UNSAT | Wonderings of a SAT geek

Marijn Heule kindly sent me an email on the 10th of April about DRUP, the new system used this year in the SAT Competition’13 for the UNSAT track. He kindly encouraged me to implement the DRUP system. He personally implemented it into Minisat which was a very helpful lead for me. In this post I will talk about my experiences in implementing DRUP into CryptoMiniSat within a span of 3 days.

Implementation complexity

It took only 3 days, about 1400 lines of code to implement DRUP:

git diff f27c74bbd  c0b6ccc10 --shortstat
 25 files changed, 1372 insertions(+), 307 deletions(-)

It turns out that the biggest problem is that whenever I shorten a clause, I first have to add the shortened version, and then delete the old one.
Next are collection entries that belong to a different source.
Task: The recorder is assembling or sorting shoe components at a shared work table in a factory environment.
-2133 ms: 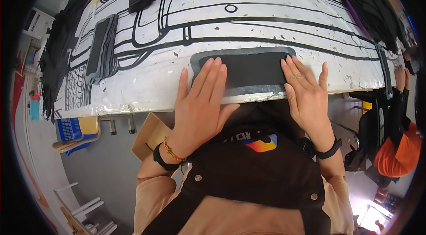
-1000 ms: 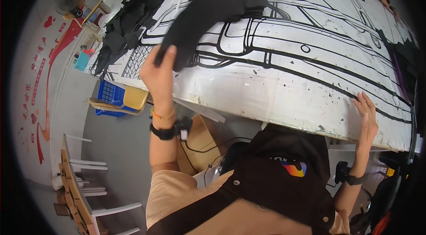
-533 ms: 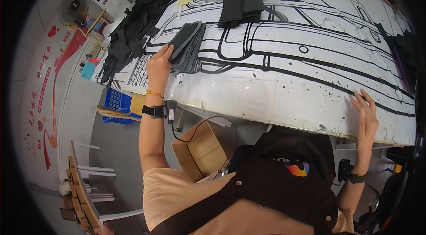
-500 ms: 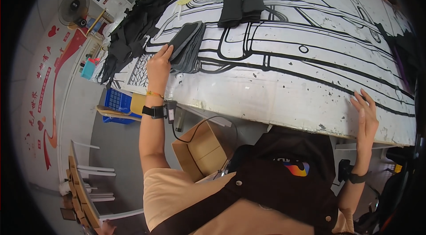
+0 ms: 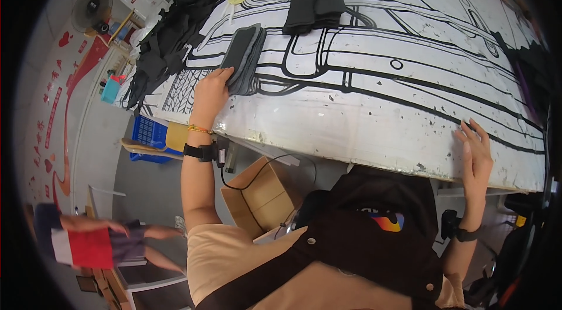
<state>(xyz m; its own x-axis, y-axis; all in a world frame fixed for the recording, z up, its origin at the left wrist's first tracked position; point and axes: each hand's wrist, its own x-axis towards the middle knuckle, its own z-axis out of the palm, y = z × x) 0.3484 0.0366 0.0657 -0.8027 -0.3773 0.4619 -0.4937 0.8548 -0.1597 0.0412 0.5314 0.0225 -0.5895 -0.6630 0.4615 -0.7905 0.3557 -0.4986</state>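
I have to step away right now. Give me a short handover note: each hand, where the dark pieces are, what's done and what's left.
Left hand: flat against the near end of the grey piece stack, fingers on it, gripping nothing.
Right hand: open, resting on the table edge, empty.
Done: stack lies on the table's left side.
Other dark goods: two folded black bundles farther back, loose black heap at far left.
Left: stack edges look uneven; probably square them.

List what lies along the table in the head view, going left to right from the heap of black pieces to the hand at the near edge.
Heap of black pieces → left hand → grey stack of pieces it touches → two dark folded bundles → small black ring mark → right hand, flat on the table edge.
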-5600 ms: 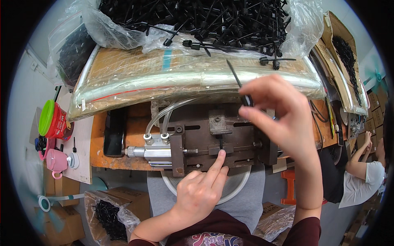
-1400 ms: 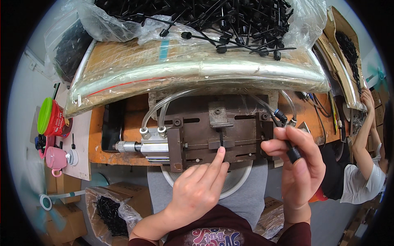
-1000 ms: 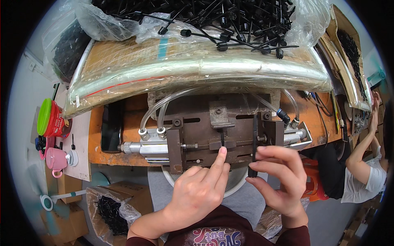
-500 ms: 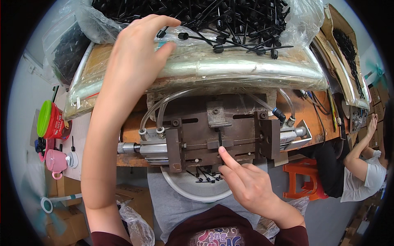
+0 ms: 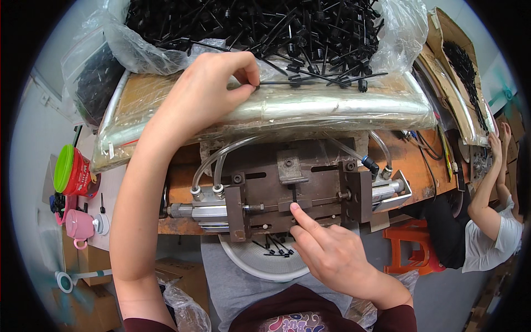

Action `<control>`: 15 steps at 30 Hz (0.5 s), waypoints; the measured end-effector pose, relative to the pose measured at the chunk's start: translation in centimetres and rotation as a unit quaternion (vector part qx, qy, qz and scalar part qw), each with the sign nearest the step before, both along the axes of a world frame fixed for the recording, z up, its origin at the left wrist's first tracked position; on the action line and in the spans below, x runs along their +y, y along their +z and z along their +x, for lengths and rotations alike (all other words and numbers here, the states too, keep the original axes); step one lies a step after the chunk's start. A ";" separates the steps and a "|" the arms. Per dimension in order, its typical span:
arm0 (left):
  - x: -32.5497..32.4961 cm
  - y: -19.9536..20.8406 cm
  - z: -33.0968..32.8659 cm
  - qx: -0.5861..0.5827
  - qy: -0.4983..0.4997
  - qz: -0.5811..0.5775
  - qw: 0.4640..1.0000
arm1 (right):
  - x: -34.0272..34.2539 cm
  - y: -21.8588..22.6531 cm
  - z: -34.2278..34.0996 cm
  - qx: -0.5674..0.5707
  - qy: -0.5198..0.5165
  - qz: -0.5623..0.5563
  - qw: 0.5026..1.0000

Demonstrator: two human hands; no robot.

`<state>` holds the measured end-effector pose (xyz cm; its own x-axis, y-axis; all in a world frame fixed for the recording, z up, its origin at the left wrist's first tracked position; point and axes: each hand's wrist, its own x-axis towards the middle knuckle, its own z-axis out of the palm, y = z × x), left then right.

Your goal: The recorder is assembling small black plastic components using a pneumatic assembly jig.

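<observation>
A slim black plastic rod (image 5: pixel 294 193) stands at the centre of the dark brown metal fixture (image 5: pixel 256 193), just below its grey metal bracket (image 5: pixel 291 172). The right hand (image 5: pixel 329 246), at the near edge of the fixture, rests its extended index fingertip on the rod's lower end; its other fingers curl under (the thumb is hidden, so I cannot tell whether they close on anything). Beyond the fixture, the left hand (image 5: pixel 213 83) has thumb and index finger together, clamped on the end of a thin black plastic stem piece (image 5: pixel 279 83) that points rightward.

On the fixture's left end sits a silver metal cylinder (image 5: pixel 210 214) with clear flexible tubes (image 5: pixel 220 163) arching up from it. Below the fixture is a white mesh basket (image 5: pixel 249 269), partly covered, with a few black pieces (image 5: pixel 279 246) inside. Past the fixture's far side, a large heap of black stemmed parts (image 5: pixel 243 27) lies in clear plastic. Well right of the fixture are an orange plastic stool (image 5: pixel 406 243) and a co-worker in a white top (image 5: pixel 492 240); well left of it, a pink plastic mug (image 5: pixel 80 225)
</observation>
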<state>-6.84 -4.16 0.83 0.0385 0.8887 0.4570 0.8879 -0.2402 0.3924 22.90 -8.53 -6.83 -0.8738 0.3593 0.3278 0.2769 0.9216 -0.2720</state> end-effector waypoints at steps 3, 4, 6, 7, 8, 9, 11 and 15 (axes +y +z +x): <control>-1.9 0.6 1.1 -0.036 -0.011 0.040 0.998 | 1.5 1.4 0.2 0.079 0.008 -0.036 0.996; -3.1 1.0 1.3 -0.048 -0.005 0.051 0.998 | 2.3 2.1 0.3 0.110 -0.003 -0.028 0.994; -5.5 1.4 2.0 -0.074 0.005 0.066 0.995 | 4.6 3.6 -0.7 0.184 -0.018 -0.010 0.983; -6.6 1.3 3.0 -0.132 0.005 0.050 0.990 | 5.8 4.6 -1.3 0.210 -0.033 0.002 0.977; -7.9 1.4 4.0 -0.185 0.013 0.034 0.982 | 7.3 5.3 -2.3 0.221 -0.045 0.027 0.974; -8.9 1.1 4.7 -0.158 0.009 0.029 0.987 | 8.8 5.8 -3.4 0.228 -0.061 0.052 0.970; -10.6 0.5 7.4 -0.150 -0.008 0.047 0.988 | 11.9 6.8 -5.6 0.224 -0.086 0.136 0.961; -13.5 -3.4 11.9 -0.059 0.009 0.063 0.996 | 15.6 8.1 -9.7 0.002 -0.164 0.177 0.970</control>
<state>5.07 -17.64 -2.56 -0.0370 0.8236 0.5660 0.8424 -0.2790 0.4610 13.23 7.06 1.26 -0.7303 0.4824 0.4837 0.5707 0.8200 0.0440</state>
Since I always do in-place literal deletion, this means I have to save the old clause into a temporary place, add the new one and finally delete the old one that has been saved. I will eventually write a C++ wrapper that does this for me, but currently, it’s a lot of

vector origCl(cl.size());
std::copy(cl.begin(), cl.end(), origCl.begin());
[blah...]
drup << cl << " 0" << endl;
drup << "d " << origCl << " 0" << endl;

So, it's a bit messy code. Other than this, the implementation went very smoothly. The biggest pain was not to forget to add to the DRUP output all changed clauses. Since I have implicit binary and tertiary clauses and I manipulate them in-place, they are changed in quite complicated code paths.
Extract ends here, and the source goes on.